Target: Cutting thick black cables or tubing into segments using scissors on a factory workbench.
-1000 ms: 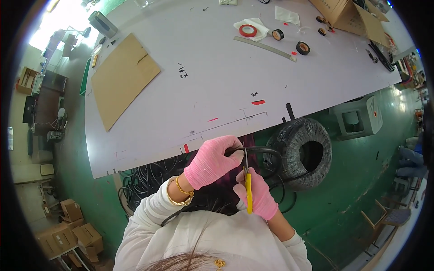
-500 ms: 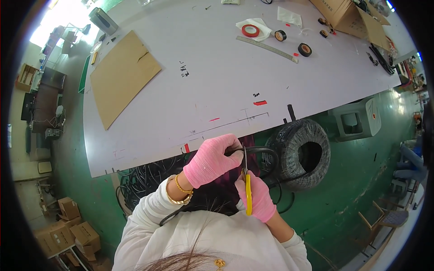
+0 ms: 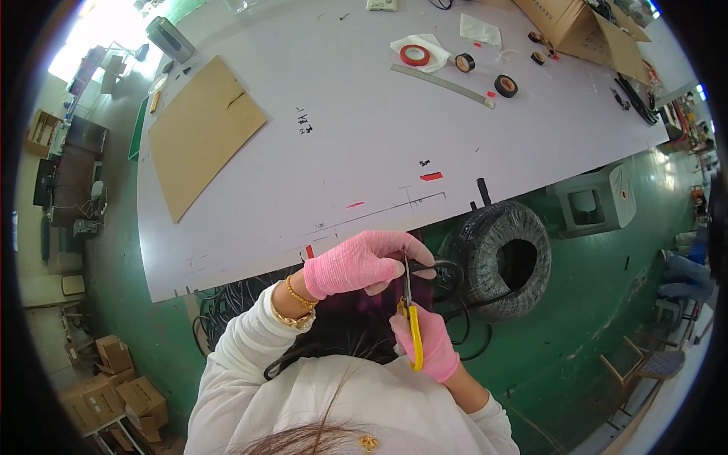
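Note:
My right hand (image 3: 431, 345), in a pink glove, is closed on the yellow handles of a pair of scissors (image 3: 415, 334). The blades point away from me, up beside the thumb of my left hand. My left hand (image 3: 360, 262), also gloved in pink, reaches across from the left with its fingers curled past the blades. Those fingers are around a black cable (image 3: 453, 267), which bends away to the right toward a wrapped coil (image 3: 491, 265). Where the blades meet the cable is partly covered by the left fingers.
A white table (image 3: 303, 174) spreads ahead, its near edge just beyond my hands. On it lie a cardboard sheet (image 3: 205, 133), a steel ruler (image 3: 444, 85) and several tape rolls (image 3: 506, 86). Loose cables (image 3: 239, 307) bunch under the edge. A grey stool (image 3: 599, 199) stands right.
My left fingers have straightened and reach farther right past the blades. The scissors have dropped slightly toward me with my right hand.

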Tool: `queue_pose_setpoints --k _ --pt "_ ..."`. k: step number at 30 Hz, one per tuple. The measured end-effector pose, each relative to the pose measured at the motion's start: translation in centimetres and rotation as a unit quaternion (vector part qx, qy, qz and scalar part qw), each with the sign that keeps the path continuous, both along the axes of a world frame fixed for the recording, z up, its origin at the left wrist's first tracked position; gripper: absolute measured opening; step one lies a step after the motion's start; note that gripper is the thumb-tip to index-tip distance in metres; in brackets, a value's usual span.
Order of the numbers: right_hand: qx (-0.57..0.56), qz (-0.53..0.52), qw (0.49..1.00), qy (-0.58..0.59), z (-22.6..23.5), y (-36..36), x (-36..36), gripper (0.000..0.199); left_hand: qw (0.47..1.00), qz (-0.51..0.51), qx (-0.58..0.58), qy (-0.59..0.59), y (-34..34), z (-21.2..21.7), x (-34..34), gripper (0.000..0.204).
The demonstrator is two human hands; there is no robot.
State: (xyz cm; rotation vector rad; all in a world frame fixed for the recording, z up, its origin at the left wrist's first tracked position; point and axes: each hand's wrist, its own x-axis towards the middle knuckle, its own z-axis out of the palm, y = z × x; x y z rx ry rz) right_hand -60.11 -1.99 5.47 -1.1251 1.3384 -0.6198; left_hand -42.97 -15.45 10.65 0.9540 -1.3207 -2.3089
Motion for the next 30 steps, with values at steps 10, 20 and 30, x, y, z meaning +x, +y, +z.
queue_pose_setpoints --k 10,20,30 --pt "-0.118 -0.135 0.983 -0.046 -2.0 1.3 -5.0 0.016 0.999 0.030 -0.036 0.024 -0.8 -0.7 -0.1 0.040" --pt "0.111 -0.140 0.907 -0.382 -2.2 -3.6 -1.9 0.013 0.990 0.086 -0.106 0.026 6.7 -2.3 15.5 0.046" --pt "-0.067 0.141 0.937 -0.313 3.2 -5.0 10.2 0.022 0.884 0.433 -0.147 -0.095 10.0 4.6 7.9 0.015"
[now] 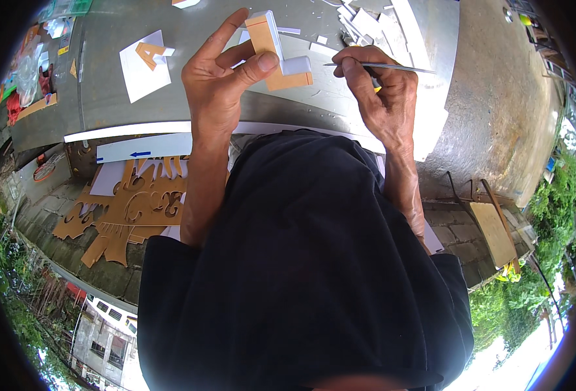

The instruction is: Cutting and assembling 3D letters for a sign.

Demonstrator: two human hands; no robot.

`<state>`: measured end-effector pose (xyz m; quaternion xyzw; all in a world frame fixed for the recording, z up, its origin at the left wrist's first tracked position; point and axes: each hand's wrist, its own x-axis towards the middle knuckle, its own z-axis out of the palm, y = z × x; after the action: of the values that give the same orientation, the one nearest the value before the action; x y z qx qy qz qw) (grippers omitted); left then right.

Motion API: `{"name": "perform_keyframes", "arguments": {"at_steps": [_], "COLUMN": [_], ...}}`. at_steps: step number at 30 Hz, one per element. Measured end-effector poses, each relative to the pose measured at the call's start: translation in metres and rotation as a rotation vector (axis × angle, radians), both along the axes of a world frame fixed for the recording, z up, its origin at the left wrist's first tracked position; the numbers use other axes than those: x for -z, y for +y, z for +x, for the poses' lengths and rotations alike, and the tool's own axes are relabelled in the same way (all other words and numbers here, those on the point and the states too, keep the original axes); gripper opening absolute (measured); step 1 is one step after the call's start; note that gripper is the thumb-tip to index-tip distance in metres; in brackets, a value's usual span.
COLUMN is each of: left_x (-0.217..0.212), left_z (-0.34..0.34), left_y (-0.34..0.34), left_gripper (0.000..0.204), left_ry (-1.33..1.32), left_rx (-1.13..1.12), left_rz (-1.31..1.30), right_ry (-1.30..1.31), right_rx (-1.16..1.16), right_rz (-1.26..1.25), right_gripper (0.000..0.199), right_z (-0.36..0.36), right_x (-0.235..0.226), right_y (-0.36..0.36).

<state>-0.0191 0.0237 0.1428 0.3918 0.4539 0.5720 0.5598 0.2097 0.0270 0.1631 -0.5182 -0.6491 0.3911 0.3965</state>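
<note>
My left hand (226, 72) holds up an L-shaped block letter (265, 32) between thumb and fingers. Brown paper covers its face, and its side walls are white. To the right, my right hand (386, 91) grips a slim, pointed metal tool (399, 66), its tip aimed left toward the letter but apart from it. A small yellow and dark bit shows under the right fingers; I cannot make out what it is. Left of my left hand, a brown cut-out letter (148, 56) lies on a white sheet (146, 81) on the grey metal table (190, 26).
White offcuts (366, 26) are heaped at the table's far right. A long white strip (268, 128) runs along the near edge. Below left lie brown cut-out boards (138, 202). Bags and clutter (30, 78) fill the far left. A wooden board (493, 231) stands at right.
</note>
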Motion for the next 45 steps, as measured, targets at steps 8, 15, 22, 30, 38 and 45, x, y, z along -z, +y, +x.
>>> {"name": "perform_keyframes", "arguments": {"at_steps": [8, 15, 22, 30, 38, 45], "left_x": [0.0, 0.016, 0.014, 0.014, 0.015, 0.017], "left_z": [0.001, -0.005, -0.004, -0.005, -0.004, -0.004], "left_y": [0.001, 0.003, 0.003, 0.003, 0.003, 0.003], "left_gripper": [0.07, 0.068, 0.068, 0.068, 0.069, 0.069], "left_ry": [0.01, -0.009, -0.015, -0.022, 0.002, 0.007], "left_rx": [0.018, 0.007, -0.006, 0.0, -0.003, 0.012], "left_rz": [0.005, 0.024, -0.003, 0.002, 0.019, 0.008], "right_ry": [0.145, 0.123, 0.121, 0.135, 0.128, 0.066], "right_rx": [-0.034, -0.057, -0.05, -0.036, -0.058, -0.107], "right_rz": [0.048, 0.075, 0.076, 0.077, 0.09, 0.093], "right_gripper": [0.014, 0.013, 0.013, 0.012, 0.012, 0.012], "right_z": [-0.006, -0.006, -0.007, -0.007, -0.007, -0.008], "right_x": [0.002, 0.007, 0.007, 0.009, 0.009, 0.006], "right_y": [0.003, 0.005, 0.005, 0.004, 0.006, 0.007]}}
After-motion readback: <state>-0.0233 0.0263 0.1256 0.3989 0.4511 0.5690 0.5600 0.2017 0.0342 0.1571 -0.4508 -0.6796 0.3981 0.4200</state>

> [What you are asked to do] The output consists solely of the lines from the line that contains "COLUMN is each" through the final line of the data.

> [Task solution]
COLUMN is each of: left_x (-0.217..0.212), left_z (-0.34..0.34), left_y (-0.34..0.34), left_gripper (0.000..0.204), left_ry (-1.33..1.32), left_rx (-1.13..1.12), left_rz (-1.31..1.30), right_ry (-1.30..1.31), right_rx (-1.16..1.16), right_rz (-1.26..1.25), right_gripper (0.000..0.199), right_z (-0.36..0.36), right_x (-0.235..0.226), right_y (-0.36..0.36).

<state>-0.0191 0.0237 0.1428 0.3918 0.4539 0.5720 0.5598 0.2097 0.0270 0.1631 -0.5182 -0.6491 0.3911 0.3965</state>
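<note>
My left hand (226, 72) holds up an L-shaped block letter (265, 32) between thumb and fingers. Brown paper covers its face, and its side walls are white. To the right, my right hand (386, 91) grips a slim, pointed metal tool (399, 66), its tip aimed left toward the letter but apart from it. A small yellow and dark bit shows under the right fingers; I cannot make out what it is. Left of my left hand, a brown cut-out letter (148, 56) lies on a white sheet (146, 81) on the grey metal table (190, 26).
White offcuts (366, 26) are heaped at the table's far right. A long white strip (268, 128) runs along the near edge. Below left lie brown cut-out boards (138, 202). Bags and clutter (30, 78) fill the far left. A wooden board (493, 231) stands at right.
</note>
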Motion for the next 45 steps, as measured, targets at steps 8, 15, 22, 30, 38 and 45, x, y, z along -z, +y, +x.
>>> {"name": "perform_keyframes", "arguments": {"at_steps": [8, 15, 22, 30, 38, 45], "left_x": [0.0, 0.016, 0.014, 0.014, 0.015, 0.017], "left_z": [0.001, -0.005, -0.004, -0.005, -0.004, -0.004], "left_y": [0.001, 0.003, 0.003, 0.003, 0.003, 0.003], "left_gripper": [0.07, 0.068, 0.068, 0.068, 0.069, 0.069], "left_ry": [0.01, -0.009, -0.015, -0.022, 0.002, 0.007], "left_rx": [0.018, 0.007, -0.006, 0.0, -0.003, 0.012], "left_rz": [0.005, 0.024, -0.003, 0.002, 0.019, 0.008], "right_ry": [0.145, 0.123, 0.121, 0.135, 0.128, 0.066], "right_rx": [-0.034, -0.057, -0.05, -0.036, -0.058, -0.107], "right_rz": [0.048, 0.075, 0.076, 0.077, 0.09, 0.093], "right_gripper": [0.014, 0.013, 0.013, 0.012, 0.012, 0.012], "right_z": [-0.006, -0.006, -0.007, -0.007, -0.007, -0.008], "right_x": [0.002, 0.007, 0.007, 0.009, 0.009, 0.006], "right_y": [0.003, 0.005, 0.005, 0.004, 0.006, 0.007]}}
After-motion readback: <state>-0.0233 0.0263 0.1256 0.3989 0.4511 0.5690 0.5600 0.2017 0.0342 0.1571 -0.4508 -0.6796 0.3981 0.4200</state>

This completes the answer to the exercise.